Transcribe the data as written, minus images.
════
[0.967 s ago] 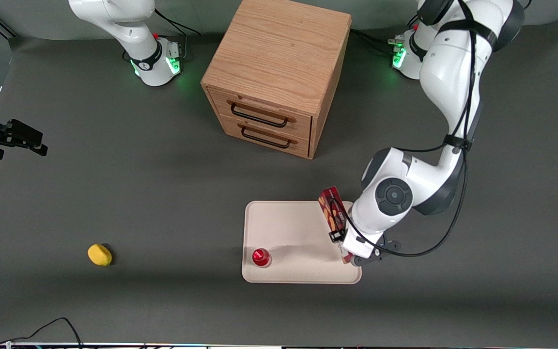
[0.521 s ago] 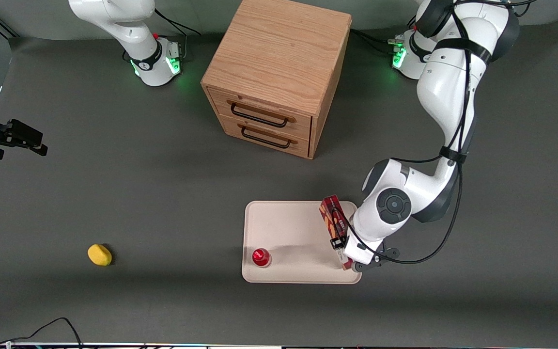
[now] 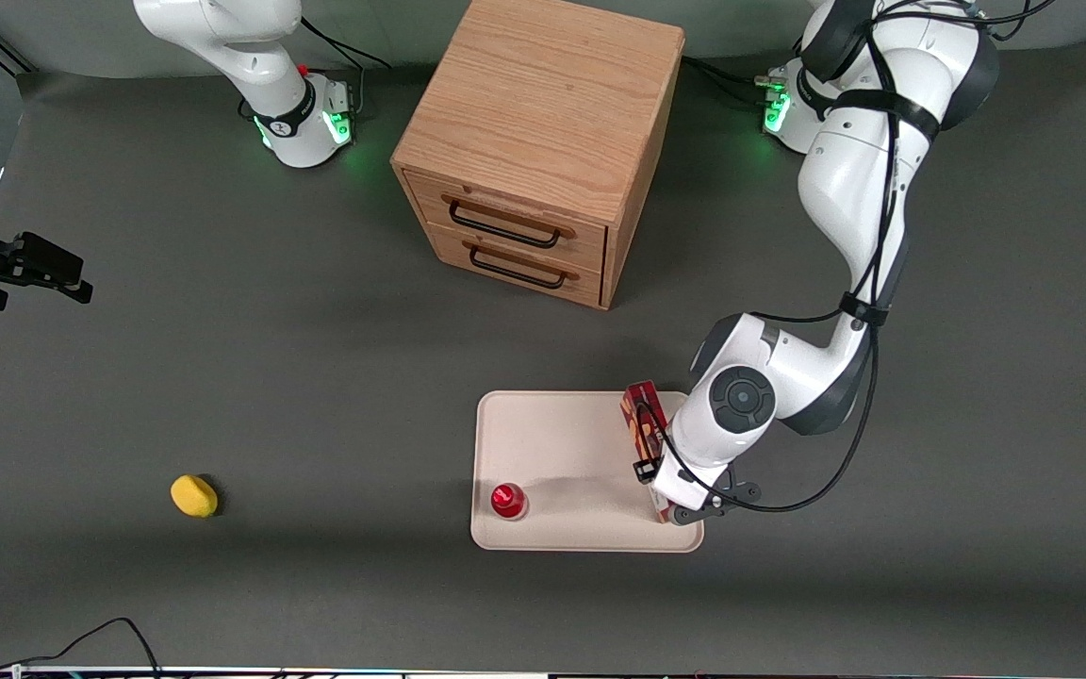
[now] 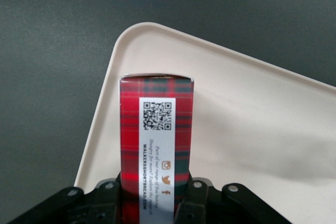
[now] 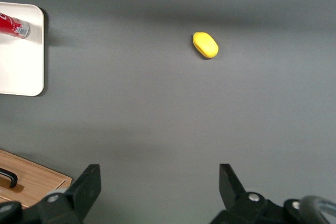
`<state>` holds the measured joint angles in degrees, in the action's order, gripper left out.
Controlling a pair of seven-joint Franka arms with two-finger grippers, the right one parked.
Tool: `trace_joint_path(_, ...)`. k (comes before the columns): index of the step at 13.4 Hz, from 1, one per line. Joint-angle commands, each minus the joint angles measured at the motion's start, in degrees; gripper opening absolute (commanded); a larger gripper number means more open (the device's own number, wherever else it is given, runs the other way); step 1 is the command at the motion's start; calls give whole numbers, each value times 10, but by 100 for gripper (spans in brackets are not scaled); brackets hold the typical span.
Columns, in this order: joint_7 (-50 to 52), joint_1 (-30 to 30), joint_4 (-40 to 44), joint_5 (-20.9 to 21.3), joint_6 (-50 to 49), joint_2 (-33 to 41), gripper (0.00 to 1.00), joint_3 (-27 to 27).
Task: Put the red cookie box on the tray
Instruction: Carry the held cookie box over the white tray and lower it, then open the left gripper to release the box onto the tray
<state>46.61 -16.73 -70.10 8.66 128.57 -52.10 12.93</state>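
I see the wooden drawer cabinet point(image 3: 534, 151) at the counter point(image 3: 222, 377) edge farthest from the front camera, and the tray point(image 3: 562, 453) nearer the camera. My claw point(image 3: 664, 490) is clenched on the red cookie box point(image 3: 643, 420), holding it over the tray's working-arm end. A small red-capped object point(image 3: 508, 500) stands on the tray; a yellow lump point(image 3: 193, 496) lies toward the parked arm's end.

Your dark grey desk point(image 3: 317, 377) carries the wooden drawer cabinet point(image 3: 538, 141), the cream tray point(image 3: 562, 453) nearer the front camera, and a yellow object point(image 3: 193, 496) toward the parked arm's end.

The gripper point(image 3: 666, 490) hangs over the tray's edge.
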Motion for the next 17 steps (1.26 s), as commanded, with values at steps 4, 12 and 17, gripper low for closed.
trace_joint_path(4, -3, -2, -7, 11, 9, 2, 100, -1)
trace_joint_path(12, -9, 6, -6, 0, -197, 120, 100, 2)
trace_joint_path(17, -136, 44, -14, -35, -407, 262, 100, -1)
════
**Worked solution**:
[0.967 s ago] 
[0.521 s ago] 
[now] 
[now] 
[now] 
`<state>` holds the measured joint angles in degrees, in the action's order, gripper left out.
Controlling a pair of seven-joint Franka arms with two-finger grippers, the right one parked.
Tool: `trace_joint_path(_, ...)`. k (comes before the columns): index of the step at 13.4 Hz, from 1, one per line. Joint-angle commands, each minus the joint angles measured at the motion's start, in degrees; gripper opening absolute (commanded); a larger gripper number means more open (the device's own number, wherever else it is given, runs the other way); step 1 is the command at the motion's start; calls give whole numbers, each value times 10, but by 100 for gripper (spans in brackets are not scaled); brackets hold the typical span.
Columns, in this order: joint_7 (-50 to 52), joint_1 (-30 to 30), joint_4 (-40 to 44), joint_5 (-20.9 to 21.3), joint_6 (-50 to 49), joint_2 (-33 to 41), gripper (0.00 to 1.00), joint_3 (-27 to 27).
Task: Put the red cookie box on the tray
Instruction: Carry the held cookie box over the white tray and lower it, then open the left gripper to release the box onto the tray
<state>46.61 -16.73 -70.10 8.66 128.57 -52.10 12.93</state>
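I see the wooden drawer cabinet point(image 3: 534, 151) at the counter point(image 3: 222, 377) edge farthest from the front camera, and the tray point(image 3: 562, 453) nearer the camera. My claw point(image 3: 664, 490) is clenched on the red cookie box point(image 3: 643, 420), holding it over the tray's working-arm end. A small red-capped object point(image 3: 508, 500) stands on the tray; a yellow lump point(image 3: 193, 496) lies toward the parked arm's end.

Your dark grey desk point(image 3: 317, 377) carries the wooden drawer cabinet point(image 3: 538, 141), the cream tray point(image 3: 562, 453) nearer the front camera, and a yellow object point(image 3: 193, 496) toward the parked arm's end.

The gripper point(image 3: 666, 490) hangs over the tray's edge.
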Motion for the next 17 steps (1.26 s), as commanded, with values at steps 4, 12 and 17, gripper low for closed.
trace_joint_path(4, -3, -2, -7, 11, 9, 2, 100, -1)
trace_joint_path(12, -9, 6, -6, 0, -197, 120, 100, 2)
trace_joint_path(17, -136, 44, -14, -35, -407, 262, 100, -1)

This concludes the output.